What does the AI read, and how do I correct it?

all Updated Mon Jul 13 2026 00:00:00 GMT+0000 (Coordinated Universal Time)

Each document is classified (invoice, receipt, credit note, bank statement, tax document, contract) and then 25+ data points are extracted — vendor details, invoice number, dates, net / VAT / gross totals, VAT rate, currency, suggested category, and every line item. Each document gets one overall confidence score: at 70 or above the record is created automatically; below 70 the document is re-read with a stronger model, and if it's still unsure, nothing is booked — the document is stored for your manual review. You can edit any field at any time; corrections feed back into vendor learning for next time.

When to read this article

You uploaded a document and the AI returned something you weren't sure about — a missing field, a low confidence score, or just wrong data. This article explains exactly what the AI extracts, how to read the confidence score, how the correction flow works, and how your corrections train future extractions for the same vendor.
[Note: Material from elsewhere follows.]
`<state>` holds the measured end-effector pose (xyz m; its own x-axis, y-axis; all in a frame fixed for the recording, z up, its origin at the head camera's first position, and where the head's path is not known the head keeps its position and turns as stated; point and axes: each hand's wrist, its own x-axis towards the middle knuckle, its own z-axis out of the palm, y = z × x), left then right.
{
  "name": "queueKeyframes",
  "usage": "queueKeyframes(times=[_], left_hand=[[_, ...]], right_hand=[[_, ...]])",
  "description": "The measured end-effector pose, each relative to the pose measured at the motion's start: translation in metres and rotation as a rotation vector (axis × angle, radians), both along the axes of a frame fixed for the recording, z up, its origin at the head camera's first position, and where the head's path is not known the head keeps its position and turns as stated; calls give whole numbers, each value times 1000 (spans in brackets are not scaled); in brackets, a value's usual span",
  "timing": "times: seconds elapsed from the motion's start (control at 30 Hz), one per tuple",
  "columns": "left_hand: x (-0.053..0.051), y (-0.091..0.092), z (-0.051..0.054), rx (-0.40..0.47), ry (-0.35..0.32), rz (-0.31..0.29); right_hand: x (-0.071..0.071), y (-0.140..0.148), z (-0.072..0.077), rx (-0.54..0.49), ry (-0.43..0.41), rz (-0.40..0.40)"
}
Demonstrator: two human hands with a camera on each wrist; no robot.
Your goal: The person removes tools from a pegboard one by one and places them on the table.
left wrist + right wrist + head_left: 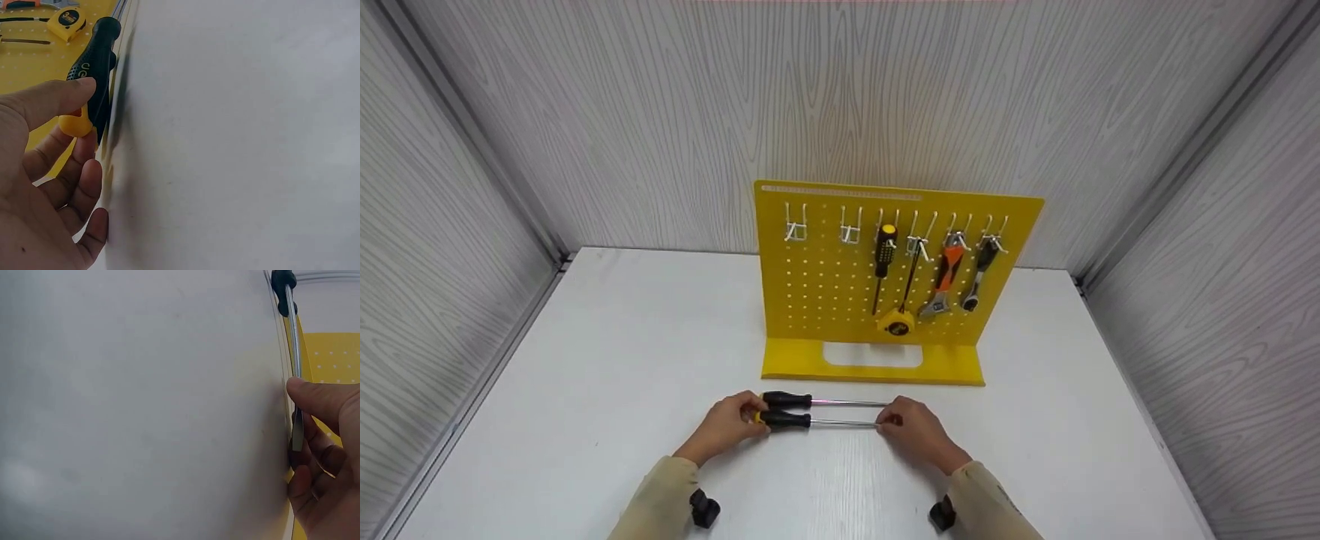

If you're trying to understand why a score is low (or why a confident-looking extraction is wrong), see the deeper understanding confidence scores article. For the specific vendor-rename flow, see how to fix a misread vendor name.

What the AI extracts

Every uploaded or forwarded document goes through two stages. The first decides what kind of document it is; the second extracts structured fields.

Stage 1 — classification

The classifier decides what kind of document it is — invoice, receipt, credit note, bank statement, tax document, contract, or other — along with its language and country of origin. That decision drives everything after it: bank statements go through their own transaction extraction, and the detected country selects the right VAT rates and expense categories for stage 2. You can override the classification from the document detail page if it got it wrong. (On the email-forwarding path, irrelevant mail — newsletters, marketing — is filtered out before a document is ever created.)

Stage 2 — field extraction

For invoices and receipts, the AI extracts 25+ data points, including:

Vendor name — the supplier's legal or trading name
Vendor address — full postal address as printed on the invoice
Vendor VAT ID — when visible (DE..., IE..., CYxxx, GB...)
Invoice number — exactly as printed
Invoice date — parsed in the document's own date format and normalised to ISO
Due date — if the invoice has one
Currency — three-letter ISO code (EUR, USD, GBP, CHF, …)
Net total — pre-tax sum
VAT rate — single rate when the whole invoice is one rate; line-item rates when mixed
VAT amount — the actual VAT figure printed
Gross total — what you actually paid / owe
Line items — quantity, unit, unit price, line total (for itemised invoices)
Suggested category — Office supplies, Travel, Software, Hosting, Telecom, etc.

Bank statements get their own extraction — bank name, account holder, statement period, opening and closing balances, and every transaction on the page, imported as bank transactions.

For multi-currency users, the gross total is auto-converted to your base currency at the European Central Bank's reference rate for the invoice date. See multi-currency and official ECB rates for the conversion details.

The confidence score — what 70 means

Every document gets one overall confidence score from 0 to 100 — a single score for the whole document, not one per field. It reflects how sure the model is that what it read matches what's actually on the document.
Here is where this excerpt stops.